Looper (2012)

“Time travel has not yet been invented. But thirty years from now, it will have been. It will be instantly outlawed, used only in secret by only the largest criminal organisations. It’s nearly impossible to dispose of a body in the future […]. So when these criminal organisations in the future need someone gone, they use specialised assassins in our present called ‘loopers’. And so, my employers in the future nab the target, they zap him back to me, their looper. He appears, hands tied and head sacked, and I do the necessaries. Collect my silver.”

These first lines of Looper are a bit of inelegant, but effective voice-over exposition. With the exception of a bit of background detail that is introduced soon after (the emergence of low-grade telekinetic powers in parts of the populace), they quickly establish the premise of the film, which is mainly set in the year 2044 and focuses on one such Looper, Joe, played by Joseph Gordon-Levitt in occasionally distracting Bruce Willis make-up. Why the latex add-ons? Willis plays Joe’s older self from 2074, who returns to his past, manages to knock out his younger self before he can kill him(self), and sets off a chase that essentially lasts the rest of the movie.

Given who plays him, I expected Old Joe to be the hero of the film, or at least a wise mentor who tells Young Joe of a grave future that only he can stop. That is not really the case. Old Joe’s motives for staying in the past (to prevent a personal tragedy) aren’t ultimately less selfish than Young Joe’s motives for wanting him gone (to secure a nice, 30-year retirement). While both Joes become protagonists for the audience, the two never team up, but remain antagonists to each other. In fact, they both perpetrate both heroic and morally questionable (even despicable) acts, lending their characterisations unexpected shades of grey.

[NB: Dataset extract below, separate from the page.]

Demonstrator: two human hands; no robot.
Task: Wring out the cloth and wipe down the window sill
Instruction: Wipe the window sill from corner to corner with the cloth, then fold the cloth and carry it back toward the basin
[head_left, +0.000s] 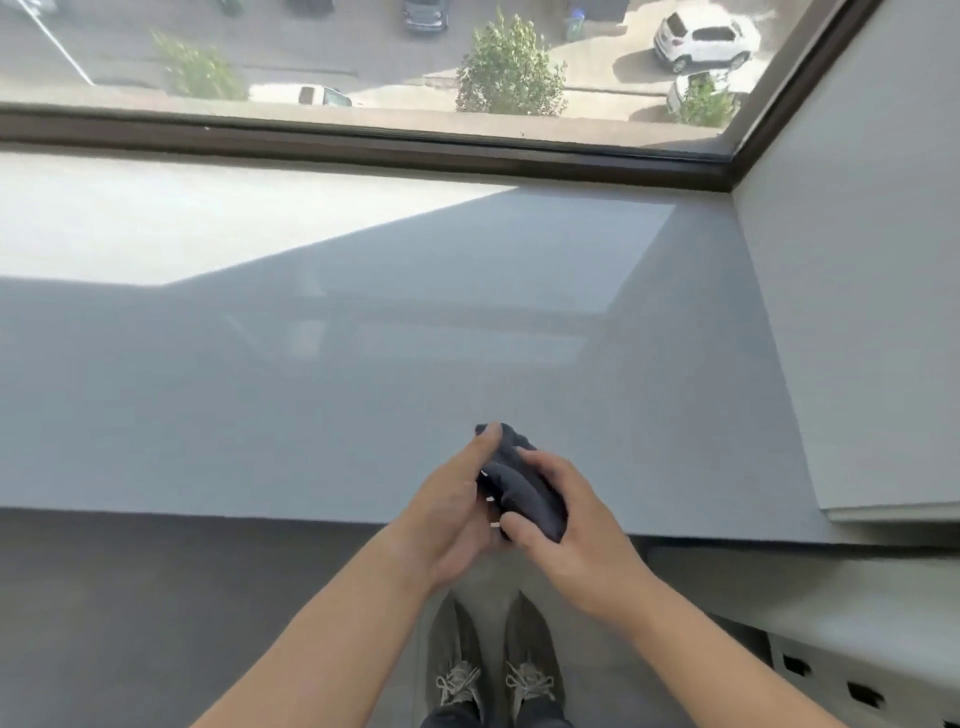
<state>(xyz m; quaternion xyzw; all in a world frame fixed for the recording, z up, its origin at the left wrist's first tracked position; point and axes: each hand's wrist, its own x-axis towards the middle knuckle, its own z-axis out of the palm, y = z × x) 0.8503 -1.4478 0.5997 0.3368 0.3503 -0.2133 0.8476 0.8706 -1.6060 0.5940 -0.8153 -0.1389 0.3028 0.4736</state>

The time travel mechanics are a bit flimsy, something writer-director Rian Johnson is likely aware of since he has Old Joe shout out his unwillingness to explain exactly how they work. The whole scenario, really, is rather far-fetched (are there really no easier ways to disappear a person in the future, and no better ways to use a time machine?). That said, the time-travel plot holes can be chalked up to the genre, and I had no trouble doing so. Compared to the not particularly similar, but also time-travel themed Source Code, Looper is much less relentless, but the film still moves at a fairly rapid pace thanks to four narrative perspectives (Old Joe, Young Joe, the mafia and a specific mafia operative) that only converge towards the end. Even Young Joe’s plot, which sees him fairly quickly get stranded caring for a woman and her highly intelligent, but troubled child, doesn’t slow down a lot and contains a great deal of tension.

The film has pretty cinematography without feeling too slick, which is to be expected from the man who directed some of Breaking Bad‘s most celebrated episodes. The moral ambiguity surrounding its main character(s) also matches the gritty sorta-noir future setting and the motifs of addiction and the influence (both positive and negative) of parental figures. On the whole, it’s a good film, though not really as clever as I’d wager the filmmakers think it is.